_Task requirements:_ Once the pictures are set aside, transcribe each line of the data exactly.
Exercise material Block Start
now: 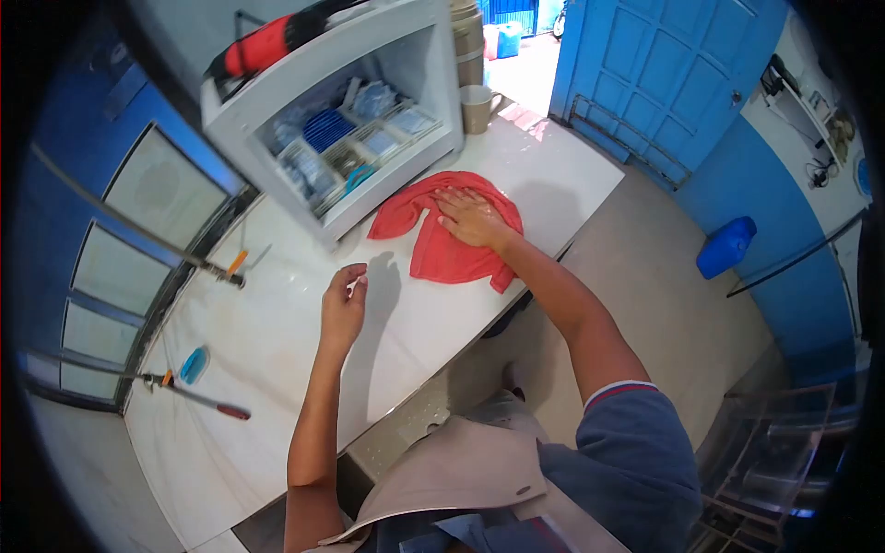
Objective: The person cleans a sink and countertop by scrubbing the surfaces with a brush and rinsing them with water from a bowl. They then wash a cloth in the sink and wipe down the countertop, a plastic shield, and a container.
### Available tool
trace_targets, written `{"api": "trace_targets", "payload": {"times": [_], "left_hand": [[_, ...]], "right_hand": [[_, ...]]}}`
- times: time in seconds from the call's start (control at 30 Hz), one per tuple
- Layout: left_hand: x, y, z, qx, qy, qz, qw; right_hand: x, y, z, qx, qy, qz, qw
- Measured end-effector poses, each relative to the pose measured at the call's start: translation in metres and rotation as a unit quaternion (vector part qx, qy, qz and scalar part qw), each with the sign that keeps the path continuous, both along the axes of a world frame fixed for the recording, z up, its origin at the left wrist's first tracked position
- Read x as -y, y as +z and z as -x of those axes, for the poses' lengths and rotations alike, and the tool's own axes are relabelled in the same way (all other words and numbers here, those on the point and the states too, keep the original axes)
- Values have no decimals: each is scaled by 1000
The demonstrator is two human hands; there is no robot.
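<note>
A red cloth (452, 253) lies spread and crumpled on the white countertop (277, 318). My right hand (472, 218) rests flat on top of it, fingers spread. To the left of the cloth, my left hand (345, 300) hovers over the counter with its fingers curled and the thumb near the fingertips; whether anything small is between them cannot be made out. Just beyond the cloth stands a white open-fronted cabinet (346, 217) holding baskets of plastic-wrapped items.
A beige mug (477, 109) stands right of the cabinet. On the counter's left lie a blue brush (194, 366) and a clamp with a red handle (232, 411); another clamp (230, 275) is farther back. A blue jug (725, 247) sits on the floor by the wall.
</note>
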State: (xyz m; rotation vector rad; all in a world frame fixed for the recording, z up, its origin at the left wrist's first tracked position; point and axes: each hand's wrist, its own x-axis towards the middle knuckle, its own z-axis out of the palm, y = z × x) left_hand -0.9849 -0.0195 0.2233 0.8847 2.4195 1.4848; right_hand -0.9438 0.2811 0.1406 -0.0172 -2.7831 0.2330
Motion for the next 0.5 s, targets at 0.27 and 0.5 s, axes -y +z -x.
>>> {"api": "trace_targets", "payload": {"times": [0.27, 0.5], "left_hand": [[-206, -13, -14, 82, -72, -42, 993], [-378, -68, 34, 18, 24, -83, 996]], "right_hand": [[-239, -12, -56, 7, -163, 46, 986], [-270, -7, -72, -11, -157, 0, 988]]}}
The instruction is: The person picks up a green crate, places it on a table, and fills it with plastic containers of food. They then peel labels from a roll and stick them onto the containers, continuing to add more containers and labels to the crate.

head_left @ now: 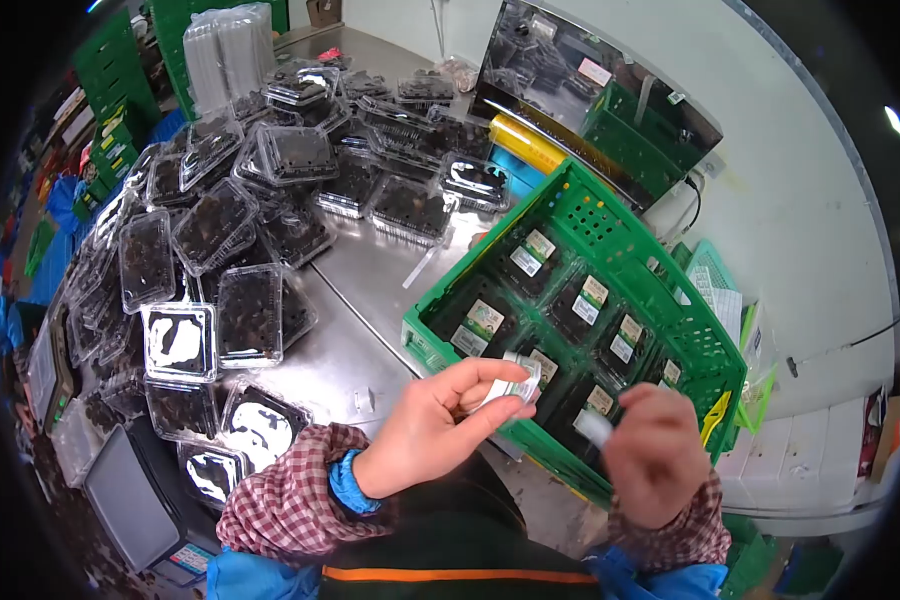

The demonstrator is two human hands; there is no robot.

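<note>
My left hand [440, 425] is closed around a small roll of white labels [527, 372], held above the near edge of the green crate [625, 225]. My right hand [655, 450] is over the crate's near right corner, its fingers smeared by motion. A blurred white label [592, 426] shows right beside those fingers, over a clear plastic box with dark contents; I cannot tell if they hold it. Several such boxes [515, 262] sit in rows in the crate, most showing a tan-and-green label and a white one.
Many lidded clear boxes [298, 155] of dark contents are heaped on the steel table [370, 290] to the left. A dark glossy panel [600, 90] and a yellow roll [527, 143] are behind the crate. A grey bin [135, 495] stands at lower left.
</note>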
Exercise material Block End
_Output of the exercise:_
now: 
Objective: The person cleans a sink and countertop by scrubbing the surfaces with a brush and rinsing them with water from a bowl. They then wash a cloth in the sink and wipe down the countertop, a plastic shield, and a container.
### Available tool
trace_targets, written `{"api": "trace_targets", "payload": {"times": [_], "left_hand": [[_, ...]], "right_hand": [[_, ...]]}}`
- times: time in seconds from the call's start (control at 30 Hz), one per tuple
- Layout: left_hand: x, y, z, qx, qy, qz, qw; right_hand: x, y, z, qx, qy, qz, qw
- Measured end-effector poses, each relative to the pose measured at the call's start: translation in metres and rotation as a unit quaternion (vector part qx, qy, qz and scalar part qw), each with the sign that keeps the path continuous, both along the axes of a world frame fixed for the recording, z up, its origin at the left wrist's first tracked position
- Read x as -y, y as +z and z as -x of those axes, for the poses' lengths and rotations alike, and the tool's own axes are relabelled in the same way (all other words and numbers here, those on the point and the states too, keep the original axes)
- Values have no decimals: each is scaled by 1000
The demonstrator is two human hands; there is no robot.
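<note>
A red cloth (452, 253) lies spread and crumpled on the white countertop (277, 318). My right hand (472, 218) rests flat on top of it, fingers spread. To the left of the cloth, my left hand (345, 300) hovers over the counter with its fingers curled and the thumb near the fingertips; whether anything small is between them cannot be made out. Just beyond the cloth stands a white open-fronted cabinet (346, 217) holding baskets of plastic-wrapped items.
A beige mug (477, 109) stands right of the cabinet. On the counter's left lie a blue brush (194, 366) and a clamp with a red handle (232, 411); another clamp (230, 275) is farther back. A blue jug (725, 247) sits on the floor by the wall.
</note>
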State: (xyz m; rotation vector rad; all in a world frame fixed for the recording, z up, its origin at the left wrist's first tracked position; point and axes: each hand's wrist, its own x-axis towards the middle knuckle, its own z-axis out of the palm, y = z × x) left_hand -0.9849 -0.0195 0.2233 0.8847 2.4195 1.4848; right_hand -0.9438 0.2811 0.1406 -0.0172 -2.7831 0.2330
Motion for the next 0.5 s, targets at 0.27 and 0.5 s, axes -y +z -x.
>>> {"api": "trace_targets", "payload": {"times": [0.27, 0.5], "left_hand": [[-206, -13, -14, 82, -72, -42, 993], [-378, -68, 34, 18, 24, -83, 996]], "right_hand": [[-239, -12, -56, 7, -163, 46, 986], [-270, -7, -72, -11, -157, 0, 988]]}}
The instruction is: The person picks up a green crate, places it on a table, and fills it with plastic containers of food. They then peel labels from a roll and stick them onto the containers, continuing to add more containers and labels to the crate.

head_left @ now: 

The demonstrator is two human hands; there is no robot.

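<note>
My left hand [440, 425] is closed around a small roll of white labels [527, 372], held above the near edge of the green crate [625, 225]. My right hand [655, 450] is over the crate's near right corner, its fingers smeared by motion. A blurred white label [592, 426] shows right beside those fingers, over a clear plastic box with dark contents; I cannot tell if they hold it. Several such boxes [515, 262] sit in rows in the crate, most showing a tan-and-green label and a white one.
Many lidded clear boxes [298, 155] of dark contents are heaped on the steel table [370, 290] to the left. A dark glossy panel [600, 90] and a yellow roll [527, 143] are behind the crate. A grey bin [135, 495] stands at lower left.
</note>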

Nothing else is required to complete the output.